What needs to be done:
The answer must consist of every line from the data that holds the string "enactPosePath".

Available data:
::::::::::

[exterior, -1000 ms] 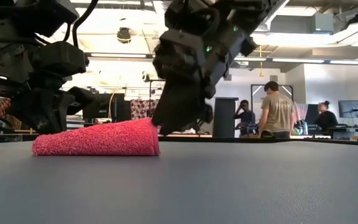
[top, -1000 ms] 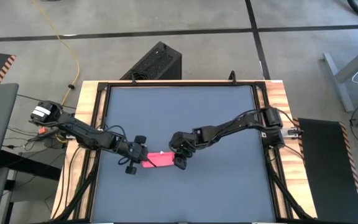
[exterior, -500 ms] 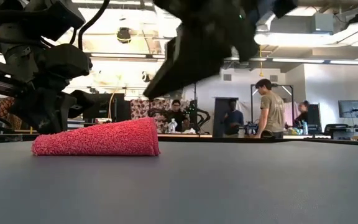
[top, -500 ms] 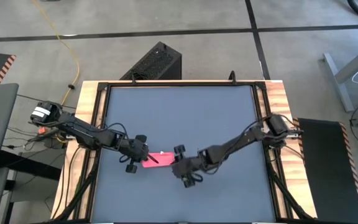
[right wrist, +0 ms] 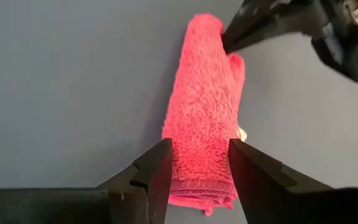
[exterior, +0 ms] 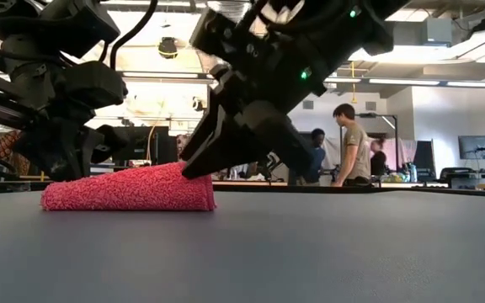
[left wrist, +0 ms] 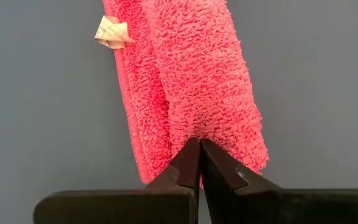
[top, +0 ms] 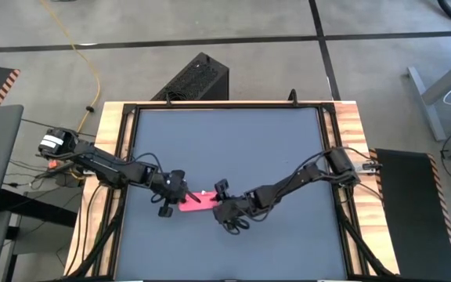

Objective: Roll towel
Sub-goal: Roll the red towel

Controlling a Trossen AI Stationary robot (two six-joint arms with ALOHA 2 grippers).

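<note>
People stand beyond the tabletop point(top: 288, 141); rolled towel point(top: 196, 201) near its front edge, left gripper point(left wrist: 199, 151) pinching one end, right gripper point(right wrist: 199, 163) wide around the other.

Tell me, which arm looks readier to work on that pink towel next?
Probably the right. Its gripper is open, fingers astride the free end of the towel, ready to close. The left gripper is shut on the other end, likely anchoring it.

towel point(top: 196, 201) on table point(top: 233, 141), left hand point(top: 174, 188) at its left end, right hand point(top: 219, 202) at its right
</note>
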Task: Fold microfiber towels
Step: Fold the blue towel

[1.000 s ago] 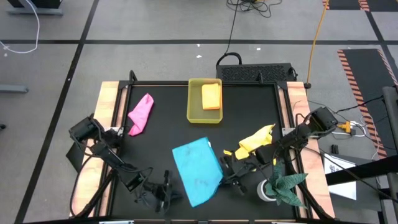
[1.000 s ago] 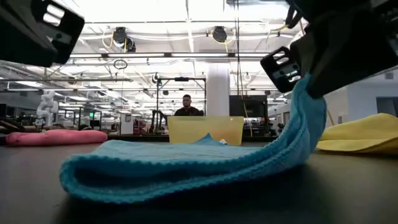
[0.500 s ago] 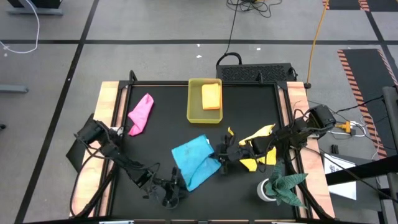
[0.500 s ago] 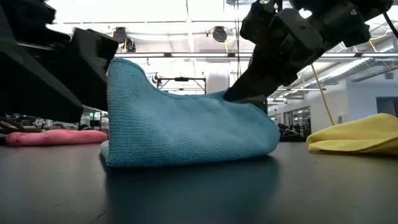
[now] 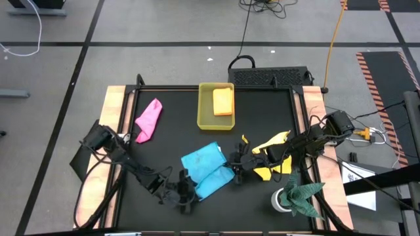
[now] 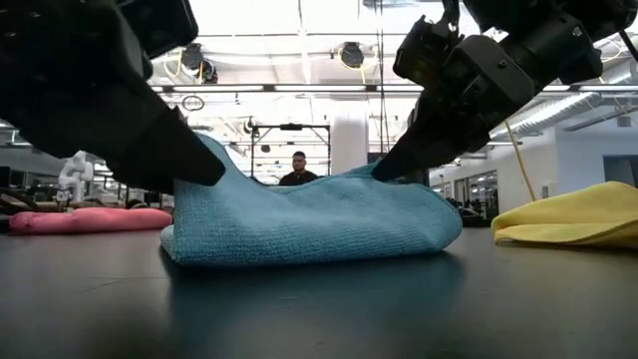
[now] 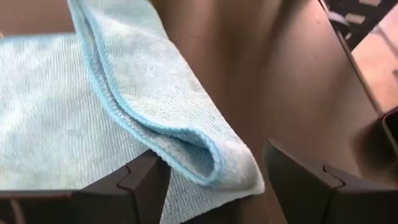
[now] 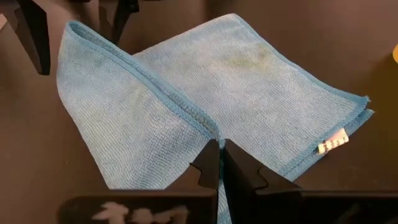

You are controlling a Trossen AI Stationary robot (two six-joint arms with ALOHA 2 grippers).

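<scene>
Blue towel (image 5: 207, 172) folded, both-side gripped

4 towels (image 5: 207, 170), 1 yellow tray (image 5: 205, 119), 2 grippers (image 5: 185, 191), 1 green cloth (image 5: 303, 195)

No text, label or number can be read anywhere.

Black table (image 5: 170, 134); pink (image 5: 149, 118), blue (image 5: 206, 170), yellow towels (image 5: 270, 149); tray (image 5: 205, 113).
</scene>
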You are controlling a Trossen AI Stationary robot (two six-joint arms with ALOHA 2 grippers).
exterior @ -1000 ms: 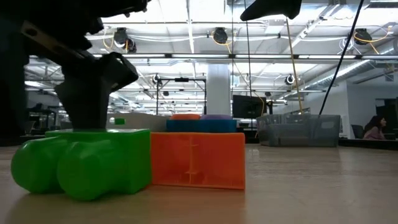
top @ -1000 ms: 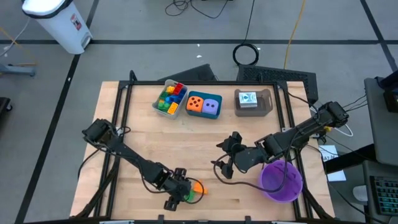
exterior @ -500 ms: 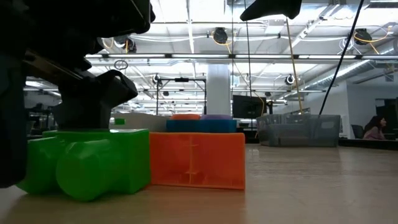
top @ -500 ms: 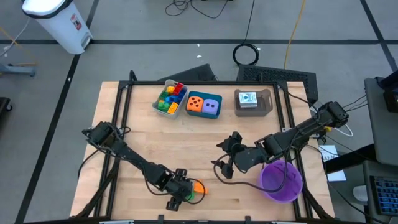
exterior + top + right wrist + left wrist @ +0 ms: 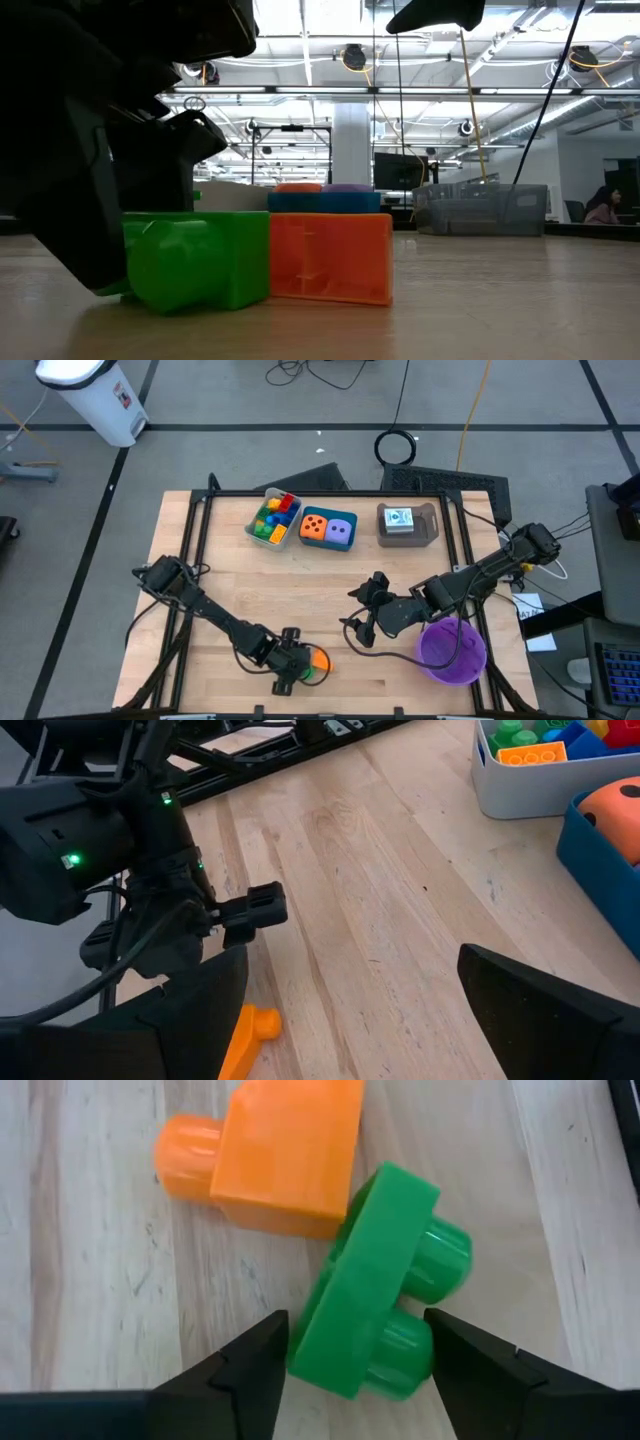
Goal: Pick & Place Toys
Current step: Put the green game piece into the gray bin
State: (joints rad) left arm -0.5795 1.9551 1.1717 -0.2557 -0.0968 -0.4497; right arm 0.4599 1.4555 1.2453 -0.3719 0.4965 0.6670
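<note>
Since the earlier frame, the left gripper [image 5: 290,675] has narrowed around the green brick [image 5: 303,673], lower centre of the high view, not yet clamped. Low view: green brick touches the orange brick [image 5: 330,256] on the surface. Left wrist view: fingers [image 5: 245,1370] flank the green one (tilted). Right gripper [image 5: 357,622] waits centre-right, spread wide.

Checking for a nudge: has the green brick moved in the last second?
Yes. In the low view the green brick has slid toward the orange brick, which stayed put.
</note>
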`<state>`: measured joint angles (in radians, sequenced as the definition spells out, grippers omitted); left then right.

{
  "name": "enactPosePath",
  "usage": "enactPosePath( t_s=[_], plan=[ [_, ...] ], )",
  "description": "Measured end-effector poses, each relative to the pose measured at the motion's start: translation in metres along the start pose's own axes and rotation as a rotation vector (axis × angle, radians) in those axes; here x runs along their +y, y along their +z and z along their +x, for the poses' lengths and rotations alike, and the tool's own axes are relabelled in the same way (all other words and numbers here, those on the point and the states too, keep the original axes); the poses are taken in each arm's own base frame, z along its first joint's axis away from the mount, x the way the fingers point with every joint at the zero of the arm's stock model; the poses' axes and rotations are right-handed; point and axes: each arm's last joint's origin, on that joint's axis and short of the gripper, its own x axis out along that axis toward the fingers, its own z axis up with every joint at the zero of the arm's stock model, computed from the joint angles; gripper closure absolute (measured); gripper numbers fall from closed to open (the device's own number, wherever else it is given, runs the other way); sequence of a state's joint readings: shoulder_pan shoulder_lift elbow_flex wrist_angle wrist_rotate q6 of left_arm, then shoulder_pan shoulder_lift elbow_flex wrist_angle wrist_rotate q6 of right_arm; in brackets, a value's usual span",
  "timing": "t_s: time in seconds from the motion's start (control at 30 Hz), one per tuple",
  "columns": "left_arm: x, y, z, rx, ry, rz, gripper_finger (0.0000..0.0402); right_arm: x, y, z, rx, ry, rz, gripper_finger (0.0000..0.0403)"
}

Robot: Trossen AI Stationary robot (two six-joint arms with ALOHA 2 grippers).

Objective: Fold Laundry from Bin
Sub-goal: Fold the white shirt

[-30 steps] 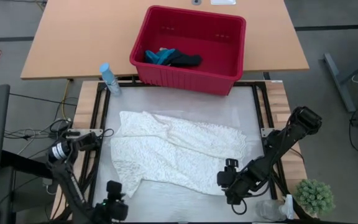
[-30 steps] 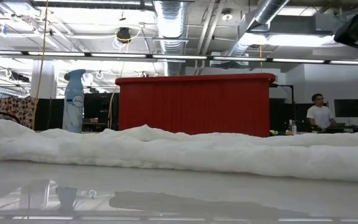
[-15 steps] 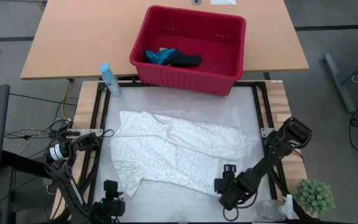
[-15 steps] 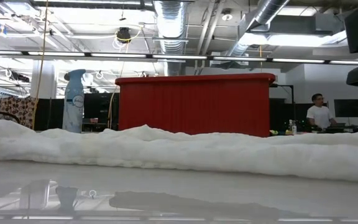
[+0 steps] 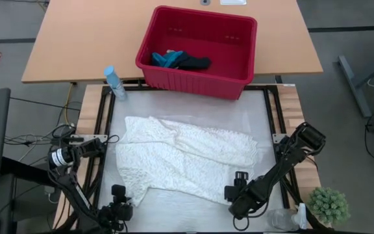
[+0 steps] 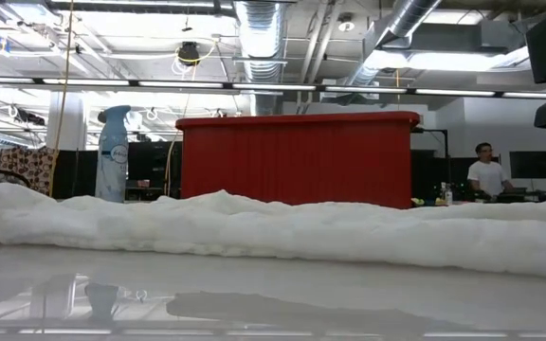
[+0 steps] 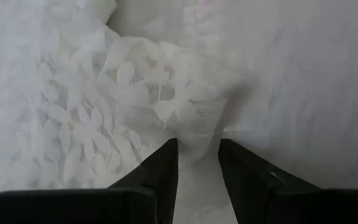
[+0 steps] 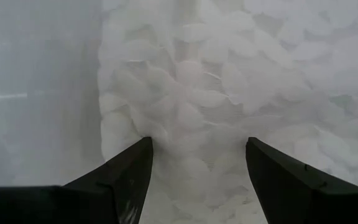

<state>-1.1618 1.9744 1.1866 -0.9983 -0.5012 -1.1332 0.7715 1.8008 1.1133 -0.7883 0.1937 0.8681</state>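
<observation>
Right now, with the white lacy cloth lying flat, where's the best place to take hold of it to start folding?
Probably its two near corners. The white lacy cloth lies spread flat, so only edges offer a pinch. The left gripper and right gripper already face those corners from the near side.

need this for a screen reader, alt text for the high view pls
A white lacy cloth lies spread on the table, with the left gripper and the open right gripper at its near corners. Behind it, a red bin holds teal and dark cloths.
</observation>
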Motion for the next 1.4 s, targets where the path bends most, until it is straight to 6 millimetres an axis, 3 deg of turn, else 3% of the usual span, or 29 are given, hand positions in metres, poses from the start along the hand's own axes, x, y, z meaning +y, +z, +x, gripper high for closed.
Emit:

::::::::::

Solved problem:
  "name": "enactPosePath",
  "usage": "enactPosePath( t_s=[_], plan=[ [_, ...] ], )",

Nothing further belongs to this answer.